## Problem details
Set down exactly the lines below, starting at the one that contains "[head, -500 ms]" and ending at the one that contains "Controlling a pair", with both of those lines included and nothing else.

## Input material
☆ ☆ ☆ ☆ ☆

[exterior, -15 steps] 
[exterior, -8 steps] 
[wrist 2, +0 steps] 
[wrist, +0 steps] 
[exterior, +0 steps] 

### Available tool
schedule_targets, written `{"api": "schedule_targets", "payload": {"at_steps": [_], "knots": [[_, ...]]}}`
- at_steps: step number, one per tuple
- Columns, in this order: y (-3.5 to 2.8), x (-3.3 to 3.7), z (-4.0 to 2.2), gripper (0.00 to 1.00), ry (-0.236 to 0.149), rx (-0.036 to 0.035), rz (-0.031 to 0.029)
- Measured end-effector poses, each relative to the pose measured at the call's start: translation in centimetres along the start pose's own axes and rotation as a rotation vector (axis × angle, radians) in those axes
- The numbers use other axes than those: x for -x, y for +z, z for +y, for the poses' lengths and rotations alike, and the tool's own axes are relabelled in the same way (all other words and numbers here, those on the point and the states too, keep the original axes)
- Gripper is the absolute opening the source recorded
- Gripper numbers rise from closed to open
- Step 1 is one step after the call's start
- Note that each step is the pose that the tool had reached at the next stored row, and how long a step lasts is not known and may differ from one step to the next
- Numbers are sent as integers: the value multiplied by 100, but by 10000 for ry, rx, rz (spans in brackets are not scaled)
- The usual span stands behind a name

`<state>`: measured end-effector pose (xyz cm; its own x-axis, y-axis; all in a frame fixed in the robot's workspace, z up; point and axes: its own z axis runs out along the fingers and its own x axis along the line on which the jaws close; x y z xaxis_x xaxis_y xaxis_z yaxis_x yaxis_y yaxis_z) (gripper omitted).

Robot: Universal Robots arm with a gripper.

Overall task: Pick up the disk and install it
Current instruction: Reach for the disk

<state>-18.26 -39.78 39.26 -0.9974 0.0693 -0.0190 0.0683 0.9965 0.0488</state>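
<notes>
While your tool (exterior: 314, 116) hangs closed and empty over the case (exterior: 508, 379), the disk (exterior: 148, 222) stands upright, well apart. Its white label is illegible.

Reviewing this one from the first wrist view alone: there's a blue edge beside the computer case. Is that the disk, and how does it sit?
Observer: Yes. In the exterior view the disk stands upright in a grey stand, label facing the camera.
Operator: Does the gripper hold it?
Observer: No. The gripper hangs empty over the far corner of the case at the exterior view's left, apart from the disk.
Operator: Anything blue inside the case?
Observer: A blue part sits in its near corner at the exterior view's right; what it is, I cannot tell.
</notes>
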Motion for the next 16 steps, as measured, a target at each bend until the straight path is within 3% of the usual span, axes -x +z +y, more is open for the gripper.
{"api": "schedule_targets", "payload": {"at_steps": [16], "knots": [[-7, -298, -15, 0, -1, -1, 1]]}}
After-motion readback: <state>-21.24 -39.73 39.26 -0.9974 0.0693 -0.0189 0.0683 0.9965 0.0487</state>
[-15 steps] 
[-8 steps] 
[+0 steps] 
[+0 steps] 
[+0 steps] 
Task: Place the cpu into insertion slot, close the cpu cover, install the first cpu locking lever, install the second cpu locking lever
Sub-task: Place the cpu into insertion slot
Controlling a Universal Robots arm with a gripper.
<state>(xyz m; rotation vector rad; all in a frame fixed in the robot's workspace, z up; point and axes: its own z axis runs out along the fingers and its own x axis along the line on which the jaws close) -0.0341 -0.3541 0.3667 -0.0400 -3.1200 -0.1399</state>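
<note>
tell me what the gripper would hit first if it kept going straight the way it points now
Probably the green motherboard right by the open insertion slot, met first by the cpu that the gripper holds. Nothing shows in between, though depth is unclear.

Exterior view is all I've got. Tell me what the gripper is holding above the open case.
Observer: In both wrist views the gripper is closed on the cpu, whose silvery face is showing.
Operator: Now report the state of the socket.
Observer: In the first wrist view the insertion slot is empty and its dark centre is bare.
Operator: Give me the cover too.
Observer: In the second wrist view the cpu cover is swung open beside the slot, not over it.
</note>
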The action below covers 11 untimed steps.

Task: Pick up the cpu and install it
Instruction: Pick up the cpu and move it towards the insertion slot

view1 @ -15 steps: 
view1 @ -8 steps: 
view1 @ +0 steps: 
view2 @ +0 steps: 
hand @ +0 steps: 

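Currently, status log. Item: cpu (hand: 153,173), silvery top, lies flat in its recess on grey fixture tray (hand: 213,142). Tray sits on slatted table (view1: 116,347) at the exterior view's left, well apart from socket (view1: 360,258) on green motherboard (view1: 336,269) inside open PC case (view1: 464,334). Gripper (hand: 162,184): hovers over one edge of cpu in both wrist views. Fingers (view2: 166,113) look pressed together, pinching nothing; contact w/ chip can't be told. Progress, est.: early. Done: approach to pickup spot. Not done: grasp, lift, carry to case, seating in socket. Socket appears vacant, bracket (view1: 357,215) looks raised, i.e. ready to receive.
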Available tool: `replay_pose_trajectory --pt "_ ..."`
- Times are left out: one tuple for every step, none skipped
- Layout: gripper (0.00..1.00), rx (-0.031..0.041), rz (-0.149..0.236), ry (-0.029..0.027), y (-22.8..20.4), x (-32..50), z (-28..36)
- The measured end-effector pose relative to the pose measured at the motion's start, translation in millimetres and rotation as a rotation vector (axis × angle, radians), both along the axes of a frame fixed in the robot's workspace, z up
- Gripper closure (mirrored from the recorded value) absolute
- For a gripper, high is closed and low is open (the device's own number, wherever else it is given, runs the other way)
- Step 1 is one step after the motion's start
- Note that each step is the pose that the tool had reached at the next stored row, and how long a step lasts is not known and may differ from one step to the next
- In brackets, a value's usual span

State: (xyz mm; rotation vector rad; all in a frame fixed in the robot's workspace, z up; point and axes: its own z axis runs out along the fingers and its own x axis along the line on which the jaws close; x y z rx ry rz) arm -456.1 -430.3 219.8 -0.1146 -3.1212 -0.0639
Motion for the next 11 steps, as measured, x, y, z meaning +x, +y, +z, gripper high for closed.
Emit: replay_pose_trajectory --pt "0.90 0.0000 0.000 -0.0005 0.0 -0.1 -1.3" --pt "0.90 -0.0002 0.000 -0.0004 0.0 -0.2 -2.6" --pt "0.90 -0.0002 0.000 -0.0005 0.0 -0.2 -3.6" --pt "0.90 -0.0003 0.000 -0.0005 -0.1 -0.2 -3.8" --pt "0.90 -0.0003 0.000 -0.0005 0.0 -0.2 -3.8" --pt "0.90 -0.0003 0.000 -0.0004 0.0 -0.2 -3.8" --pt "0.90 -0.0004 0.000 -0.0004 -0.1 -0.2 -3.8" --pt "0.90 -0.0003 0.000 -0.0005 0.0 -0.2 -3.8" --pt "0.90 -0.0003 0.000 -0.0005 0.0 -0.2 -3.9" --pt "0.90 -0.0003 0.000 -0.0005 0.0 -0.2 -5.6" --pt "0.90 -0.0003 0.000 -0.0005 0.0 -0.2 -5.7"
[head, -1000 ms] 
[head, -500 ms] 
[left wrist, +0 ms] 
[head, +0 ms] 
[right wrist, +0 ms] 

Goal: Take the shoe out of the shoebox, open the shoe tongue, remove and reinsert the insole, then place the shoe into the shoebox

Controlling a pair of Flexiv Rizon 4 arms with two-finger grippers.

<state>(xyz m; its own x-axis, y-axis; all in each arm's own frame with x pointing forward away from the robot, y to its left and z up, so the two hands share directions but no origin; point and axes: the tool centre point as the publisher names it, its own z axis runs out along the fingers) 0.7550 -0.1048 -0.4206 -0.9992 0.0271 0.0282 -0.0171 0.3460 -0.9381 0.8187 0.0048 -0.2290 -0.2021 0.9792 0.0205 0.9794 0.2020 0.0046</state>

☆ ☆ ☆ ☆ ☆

## Worked solution
[head, -500 ms] 
[left wrist, +0 ms] 
[head, +0 ms] 
[right wrist, +0 ms] 

Goal: Take the shoe out of the shoebox, open the shoe tongue, remove and reinsert the insole, then place the shoe into the shoebox

Controlling a pair of Flexiv Rizon 4 arms with two-finger grippers.

There's nothing left to add to the answer.